From the entries that follow, copy exactly the lines beginning at the line holding "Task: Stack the" and continuing through the line holding "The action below".

### [Records provided]

--------------------------------

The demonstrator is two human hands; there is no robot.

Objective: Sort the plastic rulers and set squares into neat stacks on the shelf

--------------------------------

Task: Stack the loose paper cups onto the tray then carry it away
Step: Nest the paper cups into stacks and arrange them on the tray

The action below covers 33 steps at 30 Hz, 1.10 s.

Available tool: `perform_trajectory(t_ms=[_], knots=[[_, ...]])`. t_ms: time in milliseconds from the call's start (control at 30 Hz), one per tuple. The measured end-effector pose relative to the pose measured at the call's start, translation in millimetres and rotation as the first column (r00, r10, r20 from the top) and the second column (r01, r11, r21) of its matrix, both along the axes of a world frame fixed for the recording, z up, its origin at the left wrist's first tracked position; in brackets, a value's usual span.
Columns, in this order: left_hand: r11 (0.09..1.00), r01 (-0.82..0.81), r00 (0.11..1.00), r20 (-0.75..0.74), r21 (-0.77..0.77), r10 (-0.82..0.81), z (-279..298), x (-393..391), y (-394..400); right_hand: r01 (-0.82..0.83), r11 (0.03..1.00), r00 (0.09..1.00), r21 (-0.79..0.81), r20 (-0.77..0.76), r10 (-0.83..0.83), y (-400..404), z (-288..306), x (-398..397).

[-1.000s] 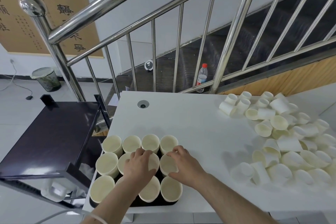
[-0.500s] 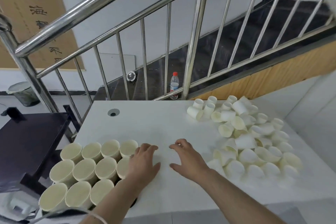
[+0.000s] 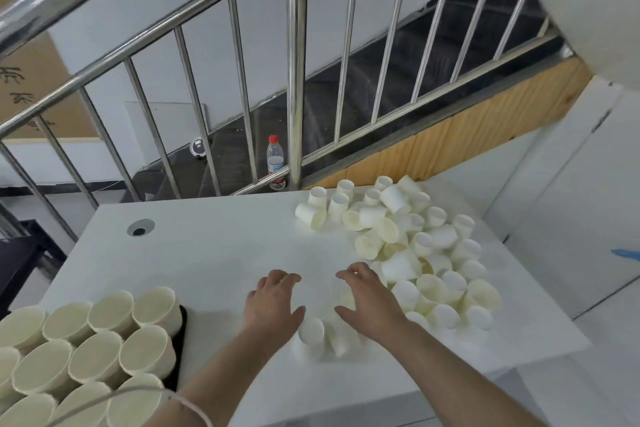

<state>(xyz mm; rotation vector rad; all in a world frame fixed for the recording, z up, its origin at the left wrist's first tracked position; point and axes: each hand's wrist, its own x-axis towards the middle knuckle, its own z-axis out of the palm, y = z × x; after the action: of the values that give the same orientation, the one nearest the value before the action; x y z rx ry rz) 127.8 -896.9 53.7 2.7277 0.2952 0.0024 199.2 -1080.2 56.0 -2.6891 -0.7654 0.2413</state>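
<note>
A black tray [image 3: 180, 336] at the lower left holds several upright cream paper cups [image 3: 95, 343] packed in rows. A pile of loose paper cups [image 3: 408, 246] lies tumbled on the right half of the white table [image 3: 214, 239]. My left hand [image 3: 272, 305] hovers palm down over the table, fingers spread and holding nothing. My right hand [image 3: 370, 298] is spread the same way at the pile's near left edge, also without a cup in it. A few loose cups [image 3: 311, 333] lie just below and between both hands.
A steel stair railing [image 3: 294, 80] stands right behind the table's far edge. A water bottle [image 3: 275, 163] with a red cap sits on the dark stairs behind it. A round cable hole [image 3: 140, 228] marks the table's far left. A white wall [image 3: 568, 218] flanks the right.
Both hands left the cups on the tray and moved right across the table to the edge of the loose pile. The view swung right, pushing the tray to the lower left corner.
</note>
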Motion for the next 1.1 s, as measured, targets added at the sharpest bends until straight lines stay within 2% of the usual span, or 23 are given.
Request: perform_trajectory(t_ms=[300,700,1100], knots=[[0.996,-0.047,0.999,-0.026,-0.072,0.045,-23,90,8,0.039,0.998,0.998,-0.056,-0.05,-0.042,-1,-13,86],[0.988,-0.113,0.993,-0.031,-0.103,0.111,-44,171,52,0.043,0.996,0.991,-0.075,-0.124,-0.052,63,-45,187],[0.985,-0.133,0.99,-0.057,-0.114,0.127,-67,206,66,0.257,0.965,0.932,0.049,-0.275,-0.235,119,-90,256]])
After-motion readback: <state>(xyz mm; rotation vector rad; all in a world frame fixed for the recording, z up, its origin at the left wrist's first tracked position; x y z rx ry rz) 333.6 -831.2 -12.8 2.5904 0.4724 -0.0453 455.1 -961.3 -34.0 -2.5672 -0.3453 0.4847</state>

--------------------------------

### [Reply]
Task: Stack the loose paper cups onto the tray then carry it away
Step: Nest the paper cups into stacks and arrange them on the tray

The action below covers 33 steps at 30 Hz, 1.10 s.

The exercise requires no further output.